Het antwoord op de vraag of een bewijsaanbod voldoende specifiek is, hangt af van de omstandigheden van het geval, waarbij de rechter, mede in verband met de eisen van een goede procesorde, zal moeten letten op de wijze waarop het processuele debat zich heeft ontwikkeld en het stadium waarin de procedure verkeert.
In hoger beroep zal van een partij die bewijs door getuigen aanbiedt, in beginsel mogen worden verwacht dat zij voldoende concreet vermeldt op welke van haar stellingen dit bewijsaanbod betrekking heeft en, voor zover mogelijk, wie daarover een verklaring zou kunnen afleggen, doch zal in het algemeen niet mogen worden verlangd dat daarbij ook wordt vermeld wat daarover door getuigen zal kunnen worden verklaard.
Indien reeds getuigen zijn gehoord of schriftelijke verklaringen van getuigen zijn overgelegd, zal de eis dat het bewijsaanbod voldoende specifiek en ter zake dienend moet zijn, kunnen meebrengen dat nader wordt vermeld in hoeverre getuigen meer of anders kunnen verklaren dan zij al hebben gedaan.
De rechter mag echter niet op grond van zijn waardering van de reeds afgelegde verklaringen of de inhoud van de schriftelijke verklaringen, aan een bewijsaanbod voorbijgaan, omdat hij daarmee ten onrechte zou vooruitlopen op het resultaat van de bewijsvoering die nog moet plaatsvinden.
3.13.7.
Ook voor de waarden van de vervoermiddelen volgt het hof het oordeel van de rechtbank nu de man ook in hoger beroep de waarden van de betreffende vervoermiddelen niet nader heeft onderbouwd. Het hof verwerpt aldus de grieven van de man ter zake.

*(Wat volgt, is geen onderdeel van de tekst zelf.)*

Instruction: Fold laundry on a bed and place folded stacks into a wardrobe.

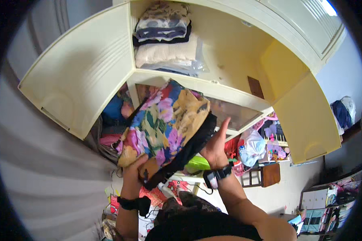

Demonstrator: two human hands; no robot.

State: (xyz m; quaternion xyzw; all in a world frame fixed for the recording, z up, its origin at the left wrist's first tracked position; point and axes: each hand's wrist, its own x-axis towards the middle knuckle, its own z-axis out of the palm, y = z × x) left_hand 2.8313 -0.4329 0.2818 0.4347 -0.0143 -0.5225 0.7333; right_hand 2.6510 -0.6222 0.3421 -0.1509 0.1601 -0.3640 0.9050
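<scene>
Between my two hands is a folded floral cloth [165, 116], patterned in blue, yellow, purple and green, tilted in front of the cupboard. Folded black cloth [193, 150] lies beneath it and shows along its right and lower edge. My left hand [136, 165] grips the lower left corner, thumb on top and the other fingers hidden under the cloth. At the right edge, my right hand [215, 148] supports the bundle with its thumb stretched up; its other fingers are partly hidden. Ahead, the open cupboard shelf [225, 52] carries a stack of folded clothes [163, 24] on its left side.
Cupboard doors stand open at left [84, 72] and right [309, 120]. A cream folded cloth in clear plastic [169, 54] lies under the clothes stack. Below right are a white plastic bag [252, 148] and a brown wooden stool [270, 175]. A grey curtain [40, 160] hangs at left.
</scene>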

Proceskosten (grieven 5, 7 en 8)
3.14.2.
Het hof zal met toepassing van artikel 237 jo. artikel 353 Rv (partijen zijn voormalige echtgenoten) de proceskosten compenseren, in die zin dat iedere partij de eigen kosten van het hoger beroep draagt. Het hof ziet geen aanleiding om af te wijken van de gebruikelijke regel die inhoudt dat de proceskosten in beide instanties worden gecompenseerd. Het hof verwerpt de grieven van de man ter zake.
Het voorgaande leidt ertoe dat het hof de vonnissen 6 april 206 en 25 mei 2016 zal vernietigen en de vrouw ertoe zal veroordelen dat zij een bedrag van (30.111 + 898 – 22.729 =) € 8.280,-- aan de man moet betalen.